Plant Host: Wide variety of plants in families Asteraceae, Apiaceae, Brassicaceae, Cucurbitaceae, Fabaceae. Can infect multiple host species.
 
Vector Host: Phloem-feeding insects. The Aster Leafhopper, Macrosteles quadrilineatus (Hemiptera: Cicadellidae) is considered the principal vector species in North American agricultural fields, but the phytoplasma can be transmitted by many other planthoppers, leafhoppers or psyllids.
 
Region affected:  Worldwide, but more extensively in tropical and subtropical areas.
 
Problem: In the plant the phytoplasma is restricted to the phloem and is both intra- and extracellular, making in vitro cultivation difficult. The inability to culture the disease organism makes it difficult determine how it interacts with the host defenses, which, in turn, creates difficulty in breeding plants for resistance.

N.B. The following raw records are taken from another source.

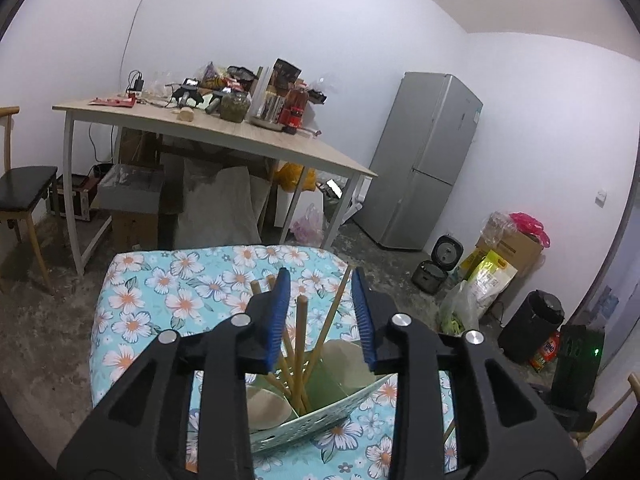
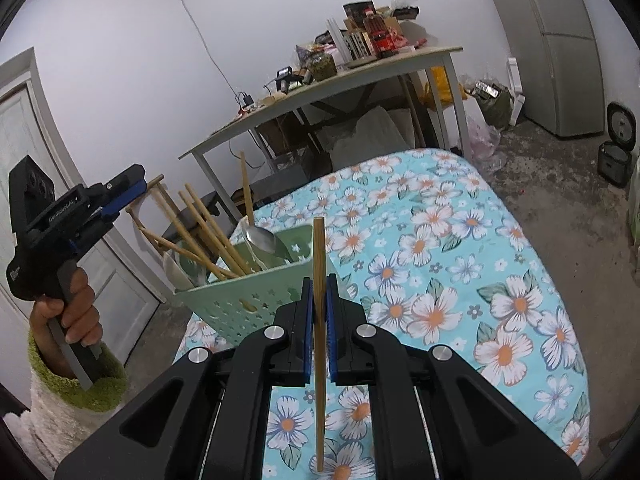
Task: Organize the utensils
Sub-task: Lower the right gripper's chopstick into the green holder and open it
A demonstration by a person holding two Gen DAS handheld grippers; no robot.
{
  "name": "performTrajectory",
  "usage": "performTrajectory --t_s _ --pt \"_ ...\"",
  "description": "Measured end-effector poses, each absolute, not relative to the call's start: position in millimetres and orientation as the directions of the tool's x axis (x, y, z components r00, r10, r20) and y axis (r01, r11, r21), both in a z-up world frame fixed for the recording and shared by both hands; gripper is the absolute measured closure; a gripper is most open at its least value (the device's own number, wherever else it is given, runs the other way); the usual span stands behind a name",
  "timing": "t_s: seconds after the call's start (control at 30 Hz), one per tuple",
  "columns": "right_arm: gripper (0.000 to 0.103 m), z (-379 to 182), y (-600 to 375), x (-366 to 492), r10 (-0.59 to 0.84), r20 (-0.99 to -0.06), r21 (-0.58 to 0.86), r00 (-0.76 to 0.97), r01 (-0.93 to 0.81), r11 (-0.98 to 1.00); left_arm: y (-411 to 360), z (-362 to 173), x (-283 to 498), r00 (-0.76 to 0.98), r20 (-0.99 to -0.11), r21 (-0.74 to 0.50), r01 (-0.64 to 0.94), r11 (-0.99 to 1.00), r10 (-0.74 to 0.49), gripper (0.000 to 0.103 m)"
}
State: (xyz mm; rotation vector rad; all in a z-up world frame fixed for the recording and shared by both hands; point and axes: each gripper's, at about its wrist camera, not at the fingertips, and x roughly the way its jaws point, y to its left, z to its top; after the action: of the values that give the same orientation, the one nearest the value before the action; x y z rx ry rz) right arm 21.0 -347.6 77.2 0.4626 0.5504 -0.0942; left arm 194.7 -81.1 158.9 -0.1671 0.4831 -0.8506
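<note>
- A single slim bamboo chopstick (image 2: pixel 319 320) stands nearly upright between the blue pads of the right claw (image 2: pixel 319 284), which is clamped shut on it; its top end rises above the fingertips and its lower end hangs down past the claw's black body, over the floral cloth.
- Just beyond and left of that claw sits a pale green perforated plastic utensil basket (image 2: pixel 240 312), near the edge of the surface (image 2: pixel 440 260) covered in a turquoise flower-print cloth.
- Inside the basket lean several more wooden chopsticks (image 2: pixel 208 232), fanned out to the upper left, along with a metal spoon (image 2: pixel 262 238) (bowl end up) and a pale ceramic spoon (image 2: pixel 176 270).
- The left claw (image 1: pixel 322 304) hangs above the basket (image 1: pixel 316 416) with its blue pads apart; chopstick tips (image 1: pixel 302 332) stand up in the gap, but the pads are not pressing on any of them.
- In the right wrist view the left claw (image 2: pixel 136 186) is seen from the side, held by a person's hand (image 2: pixel 68 312) in a fuzzy green and white sleeve (image 2: pixel 68 396).
- Farther back stand a cluttered wooden table with white legs (image 1: pixel 224 128) and a tall grey refrigerator (image 1: pixel 424 160) (against the white wall).
</note>
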Motion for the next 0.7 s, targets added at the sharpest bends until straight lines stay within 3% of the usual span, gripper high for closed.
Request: performTrajectory --t_s 0.37,0.7 --pt "0.097 163 -331 18 0.003 -0.358 0.294 0.934 0.110 0.949 -42 159 158 0.622 -0.265 -0.300 0.674 0.676 -0.737 0.048" --pt "0.097 249 -303 42 0.055 -0.167 0.172 0.984 -0.026 0.985 -5 109 124 0.614 -0.335 -0.266 0.666 0.697 -0.715 0.040"
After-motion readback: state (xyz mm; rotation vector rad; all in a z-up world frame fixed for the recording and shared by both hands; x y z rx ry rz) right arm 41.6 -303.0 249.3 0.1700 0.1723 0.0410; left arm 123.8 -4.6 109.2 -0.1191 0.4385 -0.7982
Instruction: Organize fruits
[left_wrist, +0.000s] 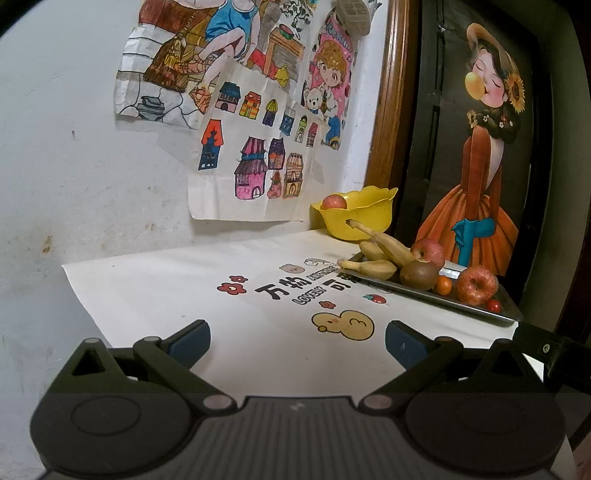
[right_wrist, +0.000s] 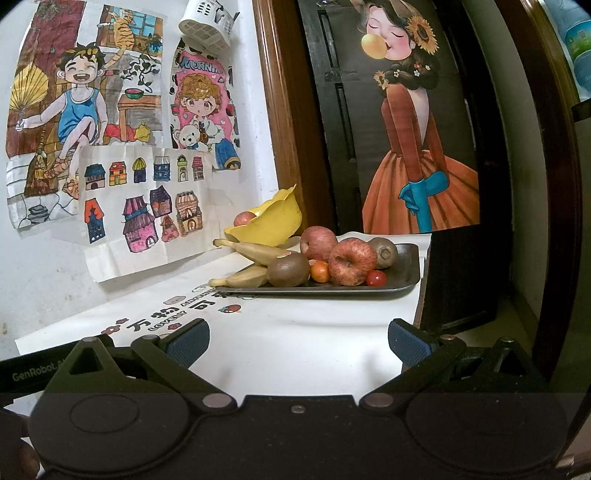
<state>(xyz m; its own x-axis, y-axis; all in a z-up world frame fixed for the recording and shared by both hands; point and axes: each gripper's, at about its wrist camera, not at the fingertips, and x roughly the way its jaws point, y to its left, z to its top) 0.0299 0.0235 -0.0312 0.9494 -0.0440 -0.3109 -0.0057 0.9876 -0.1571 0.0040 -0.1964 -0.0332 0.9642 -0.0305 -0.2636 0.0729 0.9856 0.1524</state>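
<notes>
Tray (right_wrist: 408, 266): apples, kiwis, bananas | yellow bowl (right_wrist: 275, 221): one apple (right_wrist: 243, 218)

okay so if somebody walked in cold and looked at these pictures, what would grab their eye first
Probably the dark tray heaped with fruit at the table's far right: apples, bananas, kiwis. Behind it against the wall sits a yellow bowl with one apple inside. The bright drawings on the wall and the girl poster on the dark door also stand out; both grippers, left and right, are open and empty.
</notes>
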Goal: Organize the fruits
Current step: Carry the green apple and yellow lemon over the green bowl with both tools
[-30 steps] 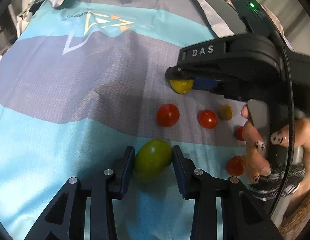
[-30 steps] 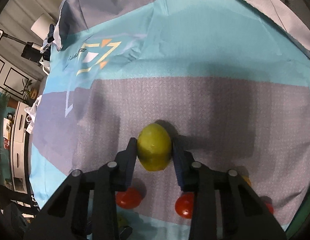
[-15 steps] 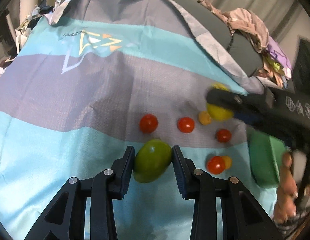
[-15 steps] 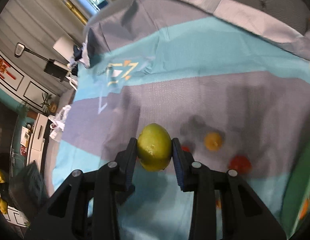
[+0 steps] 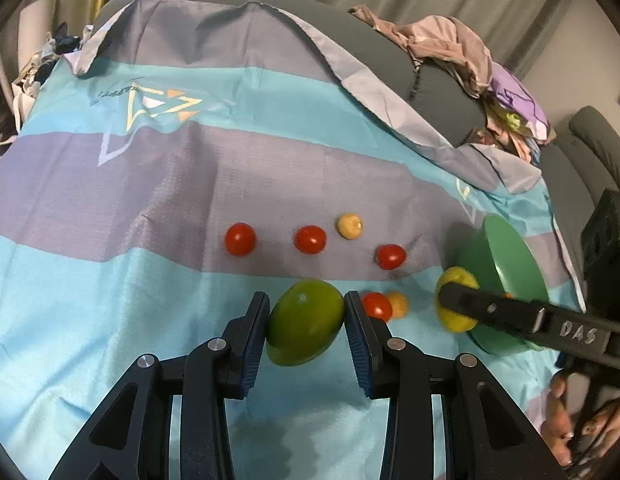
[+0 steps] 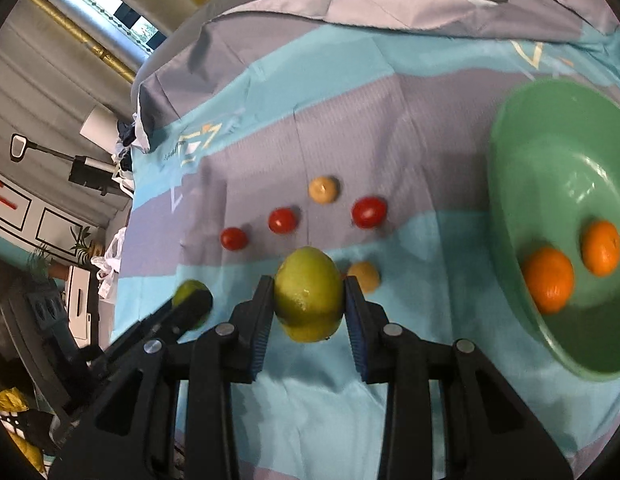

The insect vectors are phloem feeders and acquire the phytoplasma by feeding on an infected plant. The phytoplasma then travels from the gut to the salivary glands where it can reach the saliva. The phytoplasma is transmitted via the saliva when the infected insect feeds. To complicate matters further, the host insects are more attracted to infected plants and have higher fecundity when feeding on them.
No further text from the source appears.